Some courts have begun to upgrade the common law (is it infinitely upgradable?) to reflect modern scientific understanding. There is a trend among modern property pollution cases to blend the analysis of nuisance and trespass. When is a trespass not a nuisance? Seldom, said the Alabama Supreme Court in Borland v. Sanders Lead, Inc. (337) Courts such as the Oregon Supreme Court in Martin v. Reynolds Metals Co., the Washington Supreme Court in Bradley v. American Smelting & Refining Co., and the Alabama Supreme Court in Borland have recognized that, in the late twentieth century, where the theory of relativity and the existence of subatomic particles are common knowledge, the only limitations on our ability to detect a trespass are those of instrumentation. (338)

In Borland, the plaintiffs sued a battery recycling facility for damages resulting from air emissions of lead particulates and sulfoxide gases. (339) The smelter had installed the "bag house" and other pollution control devices, but "upsets and breakdowns" had resulted in a dangerous accumulation of lead on the plaintiffs' properties. (340) The trial court concluded that the air pollution permit from state authorities shielded the company from suit, a claim that the supreme court rejected. The Alabama Supreme Court considered the interplay of nuisance and trespass, noting that some courts had imposed a fictional, "dimensional test" onto the common law tort. (341) If the invading substance could be seen then the invasion was direct and substantial, and therefore, a trespass, while an invasion by unseen materials could only constitute a nuisance. (342) Drawing upon the Martin case, the court rejected the dimensional test, saying that:
   The view recognizing a trespassory invasion where there is no "thing" which
   can be seen with the naked eye undoubtedly runs counter to the definition
   of trespass expressed in some quarters. It is quite possible that in an
   earlier day when science had not yet peered into the molecular and atomic
   world of small particles, the courts could not fit an invasion through
   unseen physical instrumentalities into the requirement that a trespass can
   only result from a direct invasion. But in this atomic age even the
   uneducated know the great and awful force contained in the atom and what it
   can do to a man's property if it is released. In fact, the now famous
   equation E=m[c.sup.2] has taught us that mass and energy are equivalents
   and that our concept of "things" must be reframed. If these observations on
   science in relation to the laws of trespass should appear theoretical and
   unreal in the abstract, they become very practical and real to the
   possessor of land when the unseen force cracks the foundation of his house.
   The forced is just as real if it is chemical in nature.... Viewed in this
   way we may define trespass as an intrusion which invades the possessor's
   protected interest in exclusive possession, whether that intrusion is by
   visible or invisible pieces or matter or by energy which can be measured
   only by the mathematical language of the physicist. (343)

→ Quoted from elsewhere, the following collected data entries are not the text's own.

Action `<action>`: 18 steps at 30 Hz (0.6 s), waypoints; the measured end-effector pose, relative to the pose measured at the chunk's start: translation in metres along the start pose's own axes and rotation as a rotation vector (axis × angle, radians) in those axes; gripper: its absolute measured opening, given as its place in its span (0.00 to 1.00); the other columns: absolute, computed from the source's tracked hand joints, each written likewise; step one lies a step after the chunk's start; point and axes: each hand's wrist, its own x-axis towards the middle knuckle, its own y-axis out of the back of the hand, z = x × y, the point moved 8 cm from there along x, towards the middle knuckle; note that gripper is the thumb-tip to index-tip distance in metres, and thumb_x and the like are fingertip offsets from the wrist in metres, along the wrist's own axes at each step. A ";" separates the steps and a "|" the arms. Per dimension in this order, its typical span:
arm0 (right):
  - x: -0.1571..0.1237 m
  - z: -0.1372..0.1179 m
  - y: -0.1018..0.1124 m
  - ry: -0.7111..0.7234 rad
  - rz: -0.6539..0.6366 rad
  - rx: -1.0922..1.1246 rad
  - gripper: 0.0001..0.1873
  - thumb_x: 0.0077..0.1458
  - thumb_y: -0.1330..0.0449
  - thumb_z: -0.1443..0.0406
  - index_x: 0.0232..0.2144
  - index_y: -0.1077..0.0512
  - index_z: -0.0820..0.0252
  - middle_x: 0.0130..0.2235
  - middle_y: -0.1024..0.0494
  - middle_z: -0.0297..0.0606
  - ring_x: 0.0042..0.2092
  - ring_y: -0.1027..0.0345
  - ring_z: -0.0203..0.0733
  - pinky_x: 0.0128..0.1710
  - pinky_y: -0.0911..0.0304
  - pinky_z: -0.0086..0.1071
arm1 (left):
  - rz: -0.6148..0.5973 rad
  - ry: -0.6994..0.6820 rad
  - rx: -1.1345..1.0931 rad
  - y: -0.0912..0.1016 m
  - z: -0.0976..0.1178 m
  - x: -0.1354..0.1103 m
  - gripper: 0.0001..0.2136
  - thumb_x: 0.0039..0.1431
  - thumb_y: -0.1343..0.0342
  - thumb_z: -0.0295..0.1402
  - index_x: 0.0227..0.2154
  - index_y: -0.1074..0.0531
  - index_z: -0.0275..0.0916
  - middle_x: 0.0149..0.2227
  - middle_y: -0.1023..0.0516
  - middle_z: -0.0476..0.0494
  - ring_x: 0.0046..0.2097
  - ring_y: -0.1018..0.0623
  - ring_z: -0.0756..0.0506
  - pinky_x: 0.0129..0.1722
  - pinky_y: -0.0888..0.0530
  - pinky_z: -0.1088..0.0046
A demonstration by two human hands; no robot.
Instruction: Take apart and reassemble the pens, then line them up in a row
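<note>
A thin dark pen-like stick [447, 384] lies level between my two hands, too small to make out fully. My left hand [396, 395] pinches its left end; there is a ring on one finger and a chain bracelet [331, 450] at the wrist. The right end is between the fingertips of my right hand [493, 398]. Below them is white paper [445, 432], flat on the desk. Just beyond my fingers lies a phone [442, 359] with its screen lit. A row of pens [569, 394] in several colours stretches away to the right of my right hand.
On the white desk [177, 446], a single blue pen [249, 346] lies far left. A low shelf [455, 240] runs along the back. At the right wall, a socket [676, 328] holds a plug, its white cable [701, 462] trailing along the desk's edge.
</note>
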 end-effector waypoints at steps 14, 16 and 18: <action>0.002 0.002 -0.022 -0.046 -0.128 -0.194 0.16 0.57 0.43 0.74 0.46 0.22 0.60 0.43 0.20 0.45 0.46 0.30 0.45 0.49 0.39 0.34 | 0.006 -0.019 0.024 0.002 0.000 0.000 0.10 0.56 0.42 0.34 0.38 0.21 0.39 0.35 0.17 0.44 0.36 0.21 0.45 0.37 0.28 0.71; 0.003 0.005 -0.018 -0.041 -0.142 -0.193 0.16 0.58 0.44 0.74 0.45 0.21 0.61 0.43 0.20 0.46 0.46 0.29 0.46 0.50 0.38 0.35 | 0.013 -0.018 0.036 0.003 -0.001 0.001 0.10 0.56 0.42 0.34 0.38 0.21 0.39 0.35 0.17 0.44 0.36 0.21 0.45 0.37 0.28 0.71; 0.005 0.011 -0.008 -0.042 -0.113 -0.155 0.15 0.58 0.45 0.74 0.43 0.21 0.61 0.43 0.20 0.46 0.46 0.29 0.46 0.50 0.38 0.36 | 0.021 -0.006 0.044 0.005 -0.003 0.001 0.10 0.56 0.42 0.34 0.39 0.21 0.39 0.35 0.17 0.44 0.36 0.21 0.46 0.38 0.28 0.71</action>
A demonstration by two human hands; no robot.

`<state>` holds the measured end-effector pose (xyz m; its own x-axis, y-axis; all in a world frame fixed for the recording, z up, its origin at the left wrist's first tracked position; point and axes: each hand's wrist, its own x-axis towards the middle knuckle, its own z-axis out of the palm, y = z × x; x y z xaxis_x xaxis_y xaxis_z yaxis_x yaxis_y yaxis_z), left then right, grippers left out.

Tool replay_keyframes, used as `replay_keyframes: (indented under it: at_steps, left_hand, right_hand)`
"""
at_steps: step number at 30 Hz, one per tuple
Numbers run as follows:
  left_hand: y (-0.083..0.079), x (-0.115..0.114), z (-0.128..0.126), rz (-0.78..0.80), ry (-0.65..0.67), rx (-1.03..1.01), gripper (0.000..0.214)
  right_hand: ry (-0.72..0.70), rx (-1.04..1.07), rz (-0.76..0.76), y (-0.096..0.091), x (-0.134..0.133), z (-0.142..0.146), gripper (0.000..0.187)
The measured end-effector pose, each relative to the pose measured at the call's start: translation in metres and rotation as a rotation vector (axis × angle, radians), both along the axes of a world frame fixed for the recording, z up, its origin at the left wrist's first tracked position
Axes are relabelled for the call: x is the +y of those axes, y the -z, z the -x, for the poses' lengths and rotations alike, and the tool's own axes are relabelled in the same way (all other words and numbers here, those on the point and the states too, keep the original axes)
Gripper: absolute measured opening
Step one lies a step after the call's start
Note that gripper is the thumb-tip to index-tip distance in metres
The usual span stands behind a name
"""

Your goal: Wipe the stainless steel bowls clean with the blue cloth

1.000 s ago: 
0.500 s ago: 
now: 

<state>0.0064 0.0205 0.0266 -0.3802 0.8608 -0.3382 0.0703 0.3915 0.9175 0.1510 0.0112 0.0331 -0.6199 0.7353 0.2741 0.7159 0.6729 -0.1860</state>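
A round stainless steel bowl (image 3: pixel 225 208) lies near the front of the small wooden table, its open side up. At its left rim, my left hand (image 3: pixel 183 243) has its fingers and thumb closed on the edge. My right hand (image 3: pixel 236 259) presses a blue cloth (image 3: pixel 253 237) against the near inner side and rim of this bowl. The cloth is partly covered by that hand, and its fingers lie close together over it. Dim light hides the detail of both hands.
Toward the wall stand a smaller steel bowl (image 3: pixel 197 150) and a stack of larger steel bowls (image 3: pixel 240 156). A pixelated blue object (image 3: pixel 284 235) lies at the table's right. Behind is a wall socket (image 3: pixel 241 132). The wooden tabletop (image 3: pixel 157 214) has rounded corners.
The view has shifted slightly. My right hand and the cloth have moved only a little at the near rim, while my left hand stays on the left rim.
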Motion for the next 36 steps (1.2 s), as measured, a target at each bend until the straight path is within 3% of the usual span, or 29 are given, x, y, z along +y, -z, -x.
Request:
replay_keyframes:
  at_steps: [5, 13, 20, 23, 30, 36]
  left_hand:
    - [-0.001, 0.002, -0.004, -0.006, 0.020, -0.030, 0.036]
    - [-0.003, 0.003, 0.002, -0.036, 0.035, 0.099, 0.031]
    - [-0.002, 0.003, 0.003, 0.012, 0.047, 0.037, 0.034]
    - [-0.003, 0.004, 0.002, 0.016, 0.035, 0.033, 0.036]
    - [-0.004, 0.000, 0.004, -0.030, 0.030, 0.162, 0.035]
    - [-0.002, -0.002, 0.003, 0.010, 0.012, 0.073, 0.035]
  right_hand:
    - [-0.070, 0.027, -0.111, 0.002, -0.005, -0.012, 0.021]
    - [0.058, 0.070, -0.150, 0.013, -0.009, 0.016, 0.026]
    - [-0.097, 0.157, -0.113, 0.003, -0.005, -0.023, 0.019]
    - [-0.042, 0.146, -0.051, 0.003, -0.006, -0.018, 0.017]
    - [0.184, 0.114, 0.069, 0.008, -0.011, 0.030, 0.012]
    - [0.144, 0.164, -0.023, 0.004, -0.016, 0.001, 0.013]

Similarly, in Bradley, the Washington Supreme Court found the intent element of trespass was clearly satisfied on common facts noting that:
   [The defendant smelter] has known for decades that sulfur dioxide and
   particulates of arsenic, cadmium and other metals were being emitted from
   the tall smokestack. It had to know that the solids propelled into the air
   by the warm gases would settle back to earth somewhere. It had to know that
   a purpose of the tall stack was to disperse the gas, smoke and minute
   solids over as large an area as possible and as far away as possible. (344)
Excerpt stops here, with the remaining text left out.